Emerging again into the less weird, comparatively prosaic landscape outside, you catch sight of a meadow that is also to be part of Sutton Place's new role. Marian Thompson is ecological consultant to the 1,000-acre estate in which the house sits. This meadow is one of her special interests, the idea being to encourage the growth of all the traditional wildflowers that modern farming has almost eradicated.

And there is a new lake -- it would definitely surprise Sir Richard Weston -- shaped like a giant fish, spreading across the landscape directly ahead of the house's main entrance. This, Marian Thompson told me, is still to be planted with reeds and rushes and surrounding woodland. ``It has small bays along its edges,'' she said, ``to act as brooding compartments for wild birds.'' The depth of the water varies to cater to different kinds of fish.
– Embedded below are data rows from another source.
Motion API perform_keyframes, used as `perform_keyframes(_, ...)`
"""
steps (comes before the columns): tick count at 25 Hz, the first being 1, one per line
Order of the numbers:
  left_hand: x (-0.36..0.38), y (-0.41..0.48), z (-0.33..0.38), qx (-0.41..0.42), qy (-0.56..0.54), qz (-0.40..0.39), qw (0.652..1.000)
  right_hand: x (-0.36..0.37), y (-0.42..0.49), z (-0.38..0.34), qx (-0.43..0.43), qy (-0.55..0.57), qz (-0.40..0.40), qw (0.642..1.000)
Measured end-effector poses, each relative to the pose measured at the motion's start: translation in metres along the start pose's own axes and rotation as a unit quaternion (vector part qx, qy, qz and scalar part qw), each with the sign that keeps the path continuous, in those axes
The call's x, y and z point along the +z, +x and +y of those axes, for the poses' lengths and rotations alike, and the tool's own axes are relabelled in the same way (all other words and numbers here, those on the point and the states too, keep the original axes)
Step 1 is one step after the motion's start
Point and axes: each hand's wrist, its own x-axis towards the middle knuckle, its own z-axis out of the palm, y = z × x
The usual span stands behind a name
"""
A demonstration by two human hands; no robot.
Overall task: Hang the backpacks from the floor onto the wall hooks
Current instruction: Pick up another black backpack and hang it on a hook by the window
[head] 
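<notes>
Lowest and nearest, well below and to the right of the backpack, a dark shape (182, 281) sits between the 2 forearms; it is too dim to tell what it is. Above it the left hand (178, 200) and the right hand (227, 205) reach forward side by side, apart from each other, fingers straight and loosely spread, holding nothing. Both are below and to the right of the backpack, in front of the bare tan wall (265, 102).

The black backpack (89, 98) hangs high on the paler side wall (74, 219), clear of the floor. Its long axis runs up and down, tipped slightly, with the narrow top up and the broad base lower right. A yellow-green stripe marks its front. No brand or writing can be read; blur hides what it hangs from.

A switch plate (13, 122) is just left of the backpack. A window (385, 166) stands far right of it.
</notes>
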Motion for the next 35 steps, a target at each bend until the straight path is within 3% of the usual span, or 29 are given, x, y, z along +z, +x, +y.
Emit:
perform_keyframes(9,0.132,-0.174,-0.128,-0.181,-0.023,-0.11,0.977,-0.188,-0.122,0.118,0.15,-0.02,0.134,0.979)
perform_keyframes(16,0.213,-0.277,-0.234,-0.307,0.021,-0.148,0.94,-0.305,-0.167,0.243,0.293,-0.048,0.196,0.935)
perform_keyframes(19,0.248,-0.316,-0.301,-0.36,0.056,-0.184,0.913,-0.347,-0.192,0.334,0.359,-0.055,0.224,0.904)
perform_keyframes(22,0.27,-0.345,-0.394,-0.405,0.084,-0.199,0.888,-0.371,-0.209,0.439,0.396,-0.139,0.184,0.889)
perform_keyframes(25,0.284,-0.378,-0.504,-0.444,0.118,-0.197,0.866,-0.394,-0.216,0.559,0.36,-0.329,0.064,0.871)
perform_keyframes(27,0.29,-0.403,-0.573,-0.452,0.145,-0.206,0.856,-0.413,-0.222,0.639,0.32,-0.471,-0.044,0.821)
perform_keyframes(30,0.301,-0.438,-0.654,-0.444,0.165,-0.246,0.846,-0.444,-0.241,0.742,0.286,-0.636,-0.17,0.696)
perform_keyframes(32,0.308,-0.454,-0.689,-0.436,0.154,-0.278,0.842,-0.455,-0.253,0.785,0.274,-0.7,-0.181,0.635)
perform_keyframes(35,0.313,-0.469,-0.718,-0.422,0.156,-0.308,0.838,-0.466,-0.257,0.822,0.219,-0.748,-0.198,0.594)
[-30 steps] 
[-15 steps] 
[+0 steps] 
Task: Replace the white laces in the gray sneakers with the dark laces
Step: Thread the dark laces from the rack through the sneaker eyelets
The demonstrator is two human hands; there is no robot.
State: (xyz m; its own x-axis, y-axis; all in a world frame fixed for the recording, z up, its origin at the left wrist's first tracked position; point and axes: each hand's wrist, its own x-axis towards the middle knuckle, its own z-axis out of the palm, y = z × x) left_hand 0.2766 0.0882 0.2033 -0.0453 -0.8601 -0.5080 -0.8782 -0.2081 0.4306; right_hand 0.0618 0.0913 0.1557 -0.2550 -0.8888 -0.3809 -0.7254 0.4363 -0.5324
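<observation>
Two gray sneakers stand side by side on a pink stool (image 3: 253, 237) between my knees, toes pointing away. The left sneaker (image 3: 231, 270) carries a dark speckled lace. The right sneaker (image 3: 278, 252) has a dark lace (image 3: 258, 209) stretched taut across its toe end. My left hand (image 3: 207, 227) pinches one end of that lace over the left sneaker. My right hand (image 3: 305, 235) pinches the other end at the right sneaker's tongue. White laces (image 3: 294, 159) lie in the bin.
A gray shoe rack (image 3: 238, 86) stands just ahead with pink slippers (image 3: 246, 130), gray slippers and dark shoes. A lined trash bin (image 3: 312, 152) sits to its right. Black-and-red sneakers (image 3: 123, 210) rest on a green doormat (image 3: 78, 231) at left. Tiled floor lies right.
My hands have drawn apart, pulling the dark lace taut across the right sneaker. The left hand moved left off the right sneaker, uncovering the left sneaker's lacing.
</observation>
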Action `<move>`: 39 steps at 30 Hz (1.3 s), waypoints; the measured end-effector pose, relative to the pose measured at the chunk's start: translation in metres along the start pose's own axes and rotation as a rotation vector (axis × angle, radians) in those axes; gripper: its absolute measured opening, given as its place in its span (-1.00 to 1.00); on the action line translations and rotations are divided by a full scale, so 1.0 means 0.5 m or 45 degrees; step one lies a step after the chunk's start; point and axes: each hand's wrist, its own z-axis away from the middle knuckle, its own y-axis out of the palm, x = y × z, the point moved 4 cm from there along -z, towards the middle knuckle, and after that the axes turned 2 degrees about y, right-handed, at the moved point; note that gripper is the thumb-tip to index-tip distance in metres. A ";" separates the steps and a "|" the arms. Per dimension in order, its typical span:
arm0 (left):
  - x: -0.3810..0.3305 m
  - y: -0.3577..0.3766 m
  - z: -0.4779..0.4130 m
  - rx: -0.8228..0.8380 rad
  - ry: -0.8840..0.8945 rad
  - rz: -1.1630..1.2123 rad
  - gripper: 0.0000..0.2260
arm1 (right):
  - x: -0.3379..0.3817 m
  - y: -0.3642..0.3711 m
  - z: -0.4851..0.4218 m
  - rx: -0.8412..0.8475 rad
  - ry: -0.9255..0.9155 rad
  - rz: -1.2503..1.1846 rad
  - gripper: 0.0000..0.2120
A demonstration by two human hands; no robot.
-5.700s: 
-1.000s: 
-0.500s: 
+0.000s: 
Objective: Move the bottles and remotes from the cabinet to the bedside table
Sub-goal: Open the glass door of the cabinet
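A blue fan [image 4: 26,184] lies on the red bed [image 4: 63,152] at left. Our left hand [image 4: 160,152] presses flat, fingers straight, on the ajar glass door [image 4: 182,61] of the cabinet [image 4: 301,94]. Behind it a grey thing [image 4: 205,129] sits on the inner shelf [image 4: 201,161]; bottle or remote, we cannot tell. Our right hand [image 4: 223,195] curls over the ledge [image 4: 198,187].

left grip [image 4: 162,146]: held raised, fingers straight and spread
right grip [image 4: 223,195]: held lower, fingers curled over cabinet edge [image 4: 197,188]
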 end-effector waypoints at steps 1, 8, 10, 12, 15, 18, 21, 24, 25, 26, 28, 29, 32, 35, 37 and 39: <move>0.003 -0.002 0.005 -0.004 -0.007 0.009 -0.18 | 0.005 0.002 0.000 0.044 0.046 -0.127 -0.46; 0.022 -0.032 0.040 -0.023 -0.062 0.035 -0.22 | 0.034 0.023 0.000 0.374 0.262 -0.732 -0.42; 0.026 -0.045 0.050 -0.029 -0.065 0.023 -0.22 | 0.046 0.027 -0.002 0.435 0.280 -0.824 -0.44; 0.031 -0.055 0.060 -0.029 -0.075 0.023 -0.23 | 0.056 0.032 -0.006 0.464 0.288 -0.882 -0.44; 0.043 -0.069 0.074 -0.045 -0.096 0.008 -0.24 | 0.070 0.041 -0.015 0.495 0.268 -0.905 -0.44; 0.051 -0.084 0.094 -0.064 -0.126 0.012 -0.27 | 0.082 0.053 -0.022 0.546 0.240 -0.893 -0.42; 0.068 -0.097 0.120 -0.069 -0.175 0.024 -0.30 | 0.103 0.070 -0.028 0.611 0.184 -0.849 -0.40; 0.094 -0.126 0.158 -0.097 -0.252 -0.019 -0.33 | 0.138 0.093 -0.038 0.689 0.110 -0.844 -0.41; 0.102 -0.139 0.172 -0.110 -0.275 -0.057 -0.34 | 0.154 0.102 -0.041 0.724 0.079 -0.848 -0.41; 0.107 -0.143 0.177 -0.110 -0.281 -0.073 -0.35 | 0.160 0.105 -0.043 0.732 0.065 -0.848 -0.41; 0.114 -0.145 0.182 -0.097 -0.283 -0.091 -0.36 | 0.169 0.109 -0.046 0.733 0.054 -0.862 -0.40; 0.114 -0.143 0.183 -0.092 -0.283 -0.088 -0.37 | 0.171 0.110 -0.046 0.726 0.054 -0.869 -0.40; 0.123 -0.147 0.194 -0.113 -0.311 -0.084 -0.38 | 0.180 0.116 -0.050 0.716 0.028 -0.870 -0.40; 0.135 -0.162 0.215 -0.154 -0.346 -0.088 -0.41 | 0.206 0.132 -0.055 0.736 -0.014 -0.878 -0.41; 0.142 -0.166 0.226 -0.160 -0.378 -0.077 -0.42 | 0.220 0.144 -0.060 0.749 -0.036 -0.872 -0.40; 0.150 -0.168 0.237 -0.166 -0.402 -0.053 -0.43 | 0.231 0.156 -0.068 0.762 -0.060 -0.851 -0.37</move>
Sutton Place is well worth a visit. It is a fairly rich combination of horticulture, history, architecture, art, music, and nature -- and all in a peaceful setting of considerable privacy. Visits are restricted to no more than 20 in a group and must be arranged in advance.

Guided tours of the house, small gallery, and gardens, on Tuesdays and Saturdays, May to September, cost 4 ($4.98). On Wednesdays, Thursdays, and Fridays it costs 2 ($2.49) to be shown the gardens and small gallery only, May to September. From October to December, guided tours are on Tuesdays and Saturdays.

Address: Sutton Place Heritage Trust, Sutton Place, near Guildford, Surrey GU4 7QV, United Kingdom.

Telephone: 0483 504455.

Telex: 859147.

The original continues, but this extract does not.